• _To do_
Throughout the material below, how many lines include the string "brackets"? Reply with only the number.

• _Input data_
━━━━
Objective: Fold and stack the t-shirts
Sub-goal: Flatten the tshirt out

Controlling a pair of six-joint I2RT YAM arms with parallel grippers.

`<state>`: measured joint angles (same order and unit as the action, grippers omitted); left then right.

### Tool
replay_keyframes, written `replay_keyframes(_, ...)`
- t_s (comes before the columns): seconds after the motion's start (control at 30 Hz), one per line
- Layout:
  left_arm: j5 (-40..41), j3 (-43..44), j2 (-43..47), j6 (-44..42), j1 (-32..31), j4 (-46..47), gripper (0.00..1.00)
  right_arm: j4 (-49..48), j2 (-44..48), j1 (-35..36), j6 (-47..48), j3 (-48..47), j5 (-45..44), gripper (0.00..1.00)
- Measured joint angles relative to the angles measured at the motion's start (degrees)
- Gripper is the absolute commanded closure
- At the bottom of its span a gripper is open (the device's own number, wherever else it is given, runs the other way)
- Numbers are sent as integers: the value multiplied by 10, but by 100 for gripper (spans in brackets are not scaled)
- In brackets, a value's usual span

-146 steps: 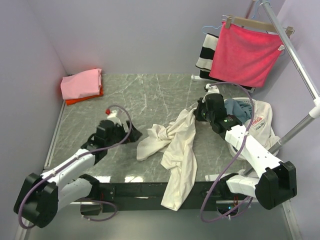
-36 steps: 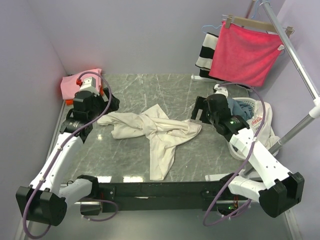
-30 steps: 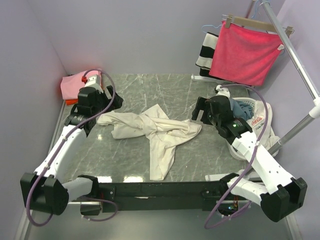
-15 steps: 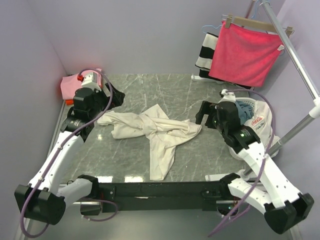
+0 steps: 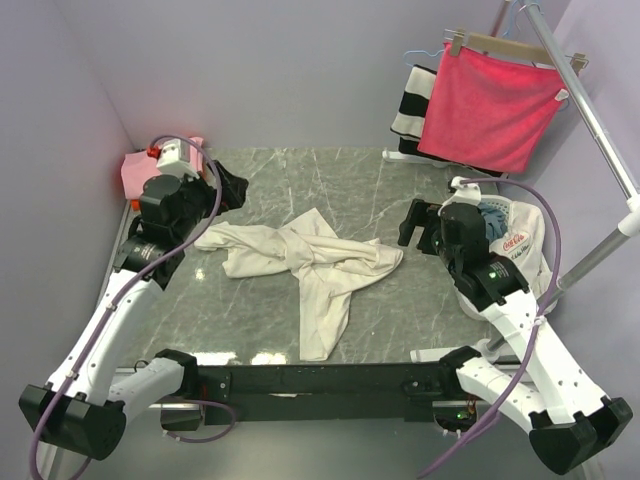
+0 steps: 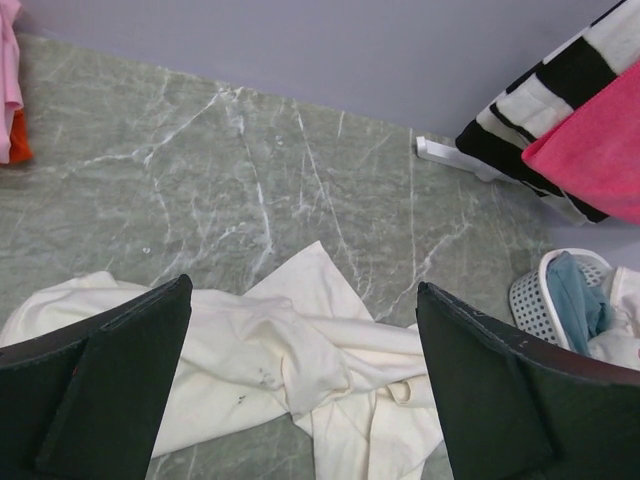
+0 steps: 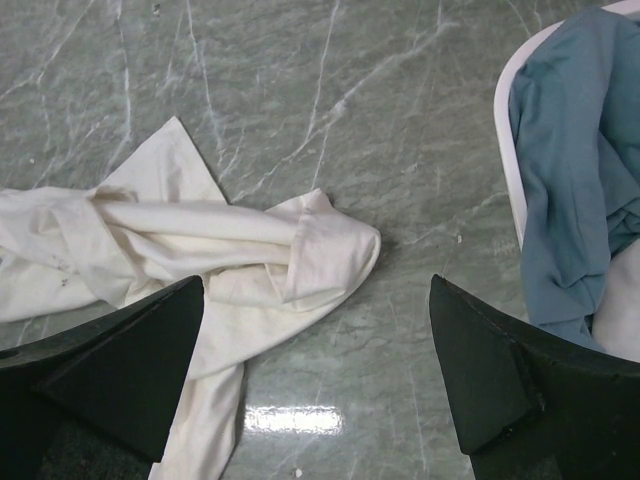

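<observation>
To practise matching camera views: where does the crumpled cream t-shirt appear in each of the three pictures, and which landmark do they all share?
Top external: the cream t-shirt lies crumpled at the middle of the table.
Left wrist: the shirt fills the lower centre.
Right wrist: the shirt takes the left half, its end near the centre.
Shared landmark: the blue cloth, right of the shirt in every view.

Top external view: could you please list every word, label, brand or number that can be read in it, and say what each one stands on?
Red logo with a smaller dark line beneath it, on the white cloth at the far right: too small and blurred to read.
Nothing else in any view carries visible text.
</observation>
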<state>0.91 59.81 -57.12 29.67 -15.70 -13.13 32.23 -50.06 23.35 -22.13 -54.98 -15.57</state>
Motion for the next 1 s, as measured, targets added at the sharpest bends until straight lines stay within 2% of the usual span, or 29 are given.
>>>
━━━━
• _Solution below_
2